**Task instructions:**
Where the line with "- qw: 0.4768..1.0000" appears below, start writing out lines exactly, and finish with the line with "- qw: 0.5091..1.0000", which is included; write out nothing else.

┏━━

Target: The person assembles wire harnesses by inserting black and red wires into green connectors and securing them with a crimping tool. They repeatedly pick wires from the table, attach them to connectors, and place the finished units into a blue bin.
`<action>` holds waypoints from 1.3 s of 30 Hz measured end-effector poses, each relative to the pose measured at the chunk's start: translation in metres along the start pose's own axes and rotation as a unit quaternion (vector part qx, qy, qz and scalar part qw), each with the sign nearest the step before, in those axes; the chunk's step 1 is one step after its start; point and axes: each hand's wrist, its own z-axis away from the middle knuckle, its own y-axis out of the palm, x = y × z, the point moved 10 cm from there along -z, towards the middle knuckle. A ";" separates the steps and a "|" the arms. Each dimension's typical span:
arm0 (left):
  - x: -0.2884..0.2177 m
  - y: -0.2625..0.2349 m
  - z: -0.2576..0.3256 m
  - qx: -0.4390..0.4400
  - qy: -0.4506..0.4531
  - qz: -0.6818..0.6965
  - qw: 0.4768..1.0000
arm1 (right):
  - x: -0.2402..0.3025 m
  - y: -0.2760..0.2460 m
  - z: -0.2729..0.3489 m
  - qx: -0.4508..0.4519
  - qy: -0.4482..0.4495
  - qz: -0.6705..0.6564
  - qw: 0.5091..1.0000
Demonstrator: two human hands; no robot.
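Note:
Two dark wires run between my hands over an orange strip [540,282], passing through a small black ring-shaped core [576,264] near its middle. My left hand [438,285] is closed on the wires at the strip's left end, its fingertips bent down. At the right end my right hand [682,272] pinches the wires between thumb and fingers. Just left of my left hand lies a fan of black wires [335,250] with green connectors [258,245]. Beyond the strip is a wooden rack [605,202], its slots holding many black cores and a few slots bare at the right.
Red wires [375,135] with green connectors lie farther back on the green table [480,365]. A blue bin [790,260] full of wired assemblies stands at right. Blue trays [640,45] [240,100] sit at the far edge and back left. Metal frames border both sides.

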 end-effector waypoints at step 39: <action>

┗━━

**Result:**
  - qw: 0.4768..1.0000
arm1 (right):
  - x: -0.2402..0.3025 m
  - y: -0.2760..0.2460 m
  - z: -0.2729..0.3489 m
  - qx: -0.4508..0.4519
  - qy: -0.4482..0.4495
  - qz: -0.6705..0.6564
  - qw: 0.5091..1.0000

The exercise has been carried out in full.